A Rollarcoaster Week for GBP EUR – Weekly Review June 18th 

A Rollarcoaster Week for GBP EUR - Weekly Review June 18th 

The GBP EUR exchange rate had a rollercoaster week with a move to lows not seen in over a year, before rallying hard. The Bank of England interest rate hike spurred the late rally. GDP figures, wages and a revival of EU legal action over the Northern Ireland Protocol weighed on the pound sterling.

The GBP v EUR was back at 1.1700 looking for support – buying below that level could provide it.

Weaker growth and wage pressure weigh on sterling

The pound sterling was lower on Monday after the latest three-month GDP figures showed a second consecutive monthly drop in growth.

Analysts expected a 0.2% growth, but the actual result was a -0.3% drop. The quarterly result disappointed at 0.2% after expectations of 0.4%

Rupert Harrison, the economist at BlackRock and former advisor to George Osborne, said the UK may already be in recession. Harrison told the BBC:

“We may already be in recession in the UK. It’s very very likely now that the second quarter is going to see negative growth. We may get some mechanical bounce back in the third quarter, partly for complicated reasons due to the Jubilee…  But effectively growth is around zero and may get worse as we head into the autumn, particularly with energy prices going back up.”

Employment figures on Tuesday showed a 177k addition to the jobs market after the expected 105k. This addition helped the pound sterling. However, the unemployment rate came in higher at 3.8% after expectations for a drop. Wages were the real disappointment,  dropping 4.5% after adjustment for inflation. This represented the steepest decline since records began in 1991.

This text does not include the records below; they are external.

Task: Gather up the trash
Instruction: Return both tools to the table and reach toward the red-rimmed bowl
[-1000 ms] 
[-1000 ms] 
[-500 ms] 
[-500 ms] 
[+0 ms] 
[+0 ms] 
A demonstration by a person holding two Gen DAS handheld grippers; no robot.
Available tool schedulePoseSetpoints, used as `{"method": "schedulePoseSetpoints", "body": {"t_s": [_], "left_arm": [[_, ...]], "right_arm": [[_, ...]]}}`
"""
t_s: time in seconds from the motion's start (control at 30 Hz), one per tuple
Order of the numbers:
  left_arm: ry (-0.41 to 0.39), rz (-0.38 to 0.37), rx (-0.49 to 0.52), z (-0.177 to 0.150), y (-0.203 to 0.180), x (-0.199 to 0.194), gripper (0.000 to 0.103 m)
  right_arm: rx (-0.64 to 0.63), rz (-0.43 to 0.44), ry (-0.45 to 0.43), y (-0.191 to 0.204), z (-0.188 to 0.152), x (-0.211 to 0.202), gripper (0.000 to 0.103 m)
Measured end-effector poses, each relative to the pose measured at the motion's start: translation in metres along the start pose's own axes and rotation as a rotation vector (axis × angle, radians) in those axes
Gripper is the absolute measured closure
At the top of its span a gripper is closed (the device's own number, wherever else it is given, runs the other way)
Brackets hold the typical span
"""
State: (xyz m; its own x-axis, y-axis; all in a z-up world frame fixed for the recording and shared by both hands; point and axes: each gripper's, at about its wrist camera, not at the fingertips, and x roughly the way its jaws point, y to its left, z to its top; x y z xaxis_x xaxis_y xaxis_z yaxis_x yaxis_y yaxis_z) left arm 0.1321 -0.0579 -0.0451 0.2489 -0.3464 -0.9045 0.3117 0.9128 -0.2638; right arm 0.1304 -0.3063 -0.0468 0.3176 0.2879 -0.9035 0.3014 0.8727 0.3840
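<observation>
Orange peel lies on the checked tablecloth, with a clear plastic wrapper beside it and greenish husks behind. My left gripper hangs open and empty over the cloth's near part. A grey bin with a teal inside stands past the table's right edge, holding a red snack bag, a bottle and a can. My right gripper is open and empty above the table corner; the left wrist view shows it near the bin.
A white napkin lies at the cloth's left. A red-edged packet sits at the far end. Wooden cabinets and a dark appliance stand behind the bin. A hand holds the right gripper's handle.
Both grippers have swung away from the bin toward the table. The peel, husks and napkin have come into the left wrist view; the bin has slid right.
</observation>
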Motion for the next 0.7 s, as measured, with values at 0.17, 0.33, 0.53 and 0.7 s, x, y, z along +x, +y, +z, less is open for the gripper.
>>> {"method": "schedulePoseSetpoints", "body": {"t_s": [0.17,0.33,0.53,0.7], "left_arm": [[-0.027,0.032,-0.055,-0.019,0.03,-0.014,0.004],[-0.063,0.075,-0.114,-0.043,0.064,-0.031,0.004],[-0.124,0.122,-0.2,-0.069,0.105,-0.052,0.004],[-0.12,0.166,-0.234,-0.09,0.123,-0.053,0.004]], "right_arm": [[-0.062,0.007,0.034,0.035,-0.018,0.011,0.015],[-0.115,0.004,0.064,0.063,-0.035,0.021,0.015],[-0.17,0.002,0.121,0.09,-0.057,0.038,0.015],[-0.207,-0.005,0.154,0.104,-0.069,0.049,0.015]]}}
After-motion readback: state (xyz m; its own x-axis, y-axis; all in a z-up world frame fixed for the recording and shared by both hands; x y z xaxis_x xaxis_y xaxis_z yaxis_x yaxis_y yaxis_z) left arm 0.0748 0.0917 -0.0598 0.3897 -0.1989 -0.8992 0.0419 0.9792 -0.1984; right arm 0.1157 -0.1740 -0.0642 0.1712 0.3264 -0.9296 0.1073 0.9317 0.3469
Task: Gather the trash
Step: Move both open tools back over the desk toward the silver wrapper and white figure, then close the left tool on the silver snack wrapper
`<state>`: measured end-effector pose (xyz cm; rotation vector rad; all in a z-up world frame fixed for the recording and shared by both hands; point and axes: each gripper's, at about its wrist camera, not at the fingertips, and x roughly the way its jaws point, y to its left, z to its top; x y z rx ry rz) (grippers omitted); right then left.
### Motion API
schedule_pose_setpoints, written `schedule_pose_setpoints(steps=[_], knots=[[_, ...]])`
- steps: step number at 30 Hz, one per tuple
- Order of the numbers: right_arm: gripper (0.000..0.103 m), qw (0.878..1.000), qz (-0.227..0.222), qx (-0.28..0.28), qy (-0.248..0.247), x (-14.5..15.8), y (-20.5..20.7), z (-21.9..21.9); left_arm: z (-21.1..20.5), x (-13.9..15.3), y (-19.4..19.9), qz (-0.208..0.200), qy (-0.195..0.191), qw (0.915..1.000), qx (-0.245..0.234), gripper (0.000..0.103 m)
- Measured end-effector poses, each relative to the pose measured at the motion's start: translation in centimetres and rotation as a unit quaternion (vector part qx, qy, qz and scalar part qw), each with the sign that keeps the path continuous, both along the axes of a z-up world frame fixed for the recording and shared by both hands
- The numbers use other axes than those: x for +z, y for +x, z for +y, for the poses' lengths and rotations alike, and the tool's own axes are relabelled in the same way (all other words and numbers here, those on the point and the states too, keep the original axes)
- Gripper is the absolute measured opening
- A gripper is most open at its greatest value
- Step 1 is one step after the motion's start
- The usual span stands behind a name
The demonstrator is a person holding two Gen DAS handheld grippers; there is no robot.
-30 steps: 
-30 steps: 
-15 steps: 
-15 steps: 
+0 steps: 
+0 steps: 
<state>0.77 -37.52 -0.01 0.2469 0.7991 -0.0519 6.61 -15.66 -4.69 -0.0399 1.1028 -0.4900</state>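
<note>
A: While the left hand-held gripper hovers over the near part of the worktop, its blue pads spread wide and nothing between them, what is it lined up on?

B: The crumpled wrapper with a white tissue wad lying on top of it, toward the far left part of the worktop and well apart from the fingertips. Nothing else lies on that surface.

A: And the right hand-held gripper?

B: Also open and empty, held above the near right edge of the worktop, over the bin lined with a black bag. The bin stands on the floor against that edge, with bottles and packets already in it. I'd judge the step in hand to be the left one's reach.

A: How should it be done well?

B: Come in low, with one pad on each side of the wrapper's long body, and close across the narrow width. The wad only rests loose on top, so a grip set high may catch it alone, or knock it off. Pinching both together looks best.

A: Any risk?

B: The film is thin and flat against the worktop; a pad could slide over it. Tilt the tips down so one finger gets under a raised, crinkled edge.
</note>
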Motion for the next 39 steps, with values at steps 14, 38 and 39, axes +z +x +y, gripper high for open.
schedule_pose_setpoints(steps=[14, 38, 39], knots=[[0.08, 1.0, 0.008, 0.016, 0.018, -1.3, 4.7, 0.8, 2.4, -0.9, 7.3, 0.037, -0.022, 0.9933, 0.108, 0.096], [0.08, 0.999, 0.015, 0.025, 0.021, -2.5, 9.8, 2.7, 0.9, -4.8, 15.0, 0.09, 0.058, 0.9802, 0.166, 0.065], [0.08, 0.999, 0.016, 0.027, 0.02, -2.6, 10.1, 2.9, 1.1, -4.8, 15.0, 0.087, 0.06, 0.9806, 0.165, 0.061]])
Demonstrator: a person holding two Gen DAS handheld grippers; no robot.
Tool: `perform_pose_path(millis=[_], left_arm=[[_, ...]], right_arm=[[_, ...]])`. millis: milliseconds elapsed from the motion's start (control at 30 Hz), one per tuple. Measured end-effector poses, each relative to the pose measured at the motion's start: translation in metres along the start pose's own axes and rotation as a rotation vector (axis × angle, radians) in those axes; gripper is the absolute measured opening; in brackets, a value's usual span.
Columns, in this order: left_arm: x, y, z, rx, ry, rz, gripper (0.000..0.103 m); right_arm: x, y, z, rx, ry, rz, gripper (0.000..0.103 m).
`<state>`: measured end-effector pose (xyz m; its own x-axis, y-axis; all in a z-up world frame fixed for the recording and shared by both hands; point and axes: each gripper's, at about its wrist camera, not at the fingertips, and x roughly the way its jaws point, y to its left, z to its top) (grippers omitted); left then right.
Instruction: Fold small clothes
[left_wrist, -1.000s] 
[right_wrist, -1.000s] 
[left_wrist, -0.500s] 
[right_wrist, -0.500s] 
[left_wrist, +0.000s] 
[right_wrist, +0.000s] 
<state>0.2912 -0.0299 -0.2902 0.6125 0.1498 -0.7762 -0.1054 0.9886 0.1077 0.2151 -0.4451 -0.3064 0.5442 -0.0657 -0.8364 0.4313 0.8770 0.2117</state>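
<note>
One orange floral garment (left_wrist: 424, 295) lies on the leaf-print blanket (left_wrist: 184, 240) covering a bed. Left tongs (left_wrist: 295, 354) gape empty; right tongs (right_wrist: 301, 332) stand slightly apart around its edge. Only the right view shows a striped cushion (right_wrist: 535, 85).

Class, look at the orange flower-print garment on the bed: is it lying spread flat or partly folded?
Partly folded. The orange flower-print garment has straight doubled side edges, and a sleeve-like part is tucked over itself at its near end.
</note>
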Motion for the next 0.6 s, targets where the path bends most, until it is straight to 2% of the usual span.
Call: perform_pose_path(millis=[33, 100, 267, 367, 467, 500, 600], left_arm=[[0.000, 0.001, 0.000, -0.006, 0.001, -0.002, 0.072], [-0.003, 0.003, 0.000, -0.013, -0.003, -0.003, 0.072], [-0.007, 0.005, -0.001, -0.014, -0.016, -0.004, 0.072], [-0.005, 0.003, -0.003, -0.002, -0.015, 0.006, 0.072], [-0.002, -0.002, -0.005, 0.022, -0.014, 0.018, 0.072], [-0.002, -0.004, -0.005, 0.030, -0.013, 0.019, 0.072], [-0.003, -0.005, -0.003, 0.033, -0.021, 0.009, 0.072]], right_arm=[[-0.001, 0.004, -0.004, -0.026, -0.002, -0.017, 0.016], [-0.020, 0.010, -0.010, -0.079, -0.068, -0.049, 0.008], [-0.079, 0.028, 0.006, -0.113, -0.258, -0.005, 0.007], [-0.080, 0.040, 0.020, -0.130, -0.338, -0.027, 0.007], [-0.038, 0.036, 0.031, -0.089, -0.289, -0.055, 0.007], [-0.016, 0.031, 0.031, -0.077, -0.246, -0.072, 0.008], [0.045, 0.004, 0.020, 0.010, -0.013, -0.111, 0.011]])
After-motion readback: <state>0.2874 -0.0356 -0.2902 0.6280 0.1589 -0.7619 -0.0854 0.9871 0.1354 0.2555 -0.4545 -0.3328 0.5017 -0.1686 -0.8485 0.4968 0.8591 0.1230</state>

Data for the eurozone saw inflation at a new high of 7.9% for Germany. This figure aligned with predictions.

The pound sterling versus the euro suffered after the EU Commission and European Union both re-ignited legal action over the Northern Ireland protocol issue. That will likely hurt the pound over the months ahead until they find a resolution .

Bank of England saves the pound sterling with the rate rise

The pound sterling rallied hard from lows under 1.1500 after the Bank of England raised interest rates on Thursday to 1.25%.

The Bank noted the weaker pound sterling in its monetary policy statement, showing its keenness to tackle the problem, alongside surging inflation.

The Bank expressed concerns about the economy dropping, predicting inflation will hit 11% in the Autumn, presenting the bigger threat. The strength in the jobs market supported the decision. Ultimately, the real pressure is on households. Tackling inflation will help to stop the rot in real wages.

The US Federal Reserve raised its interest rates by 0.75% – the biggest rate hike since the 1980s. Stock markets were hit as funding costs rose.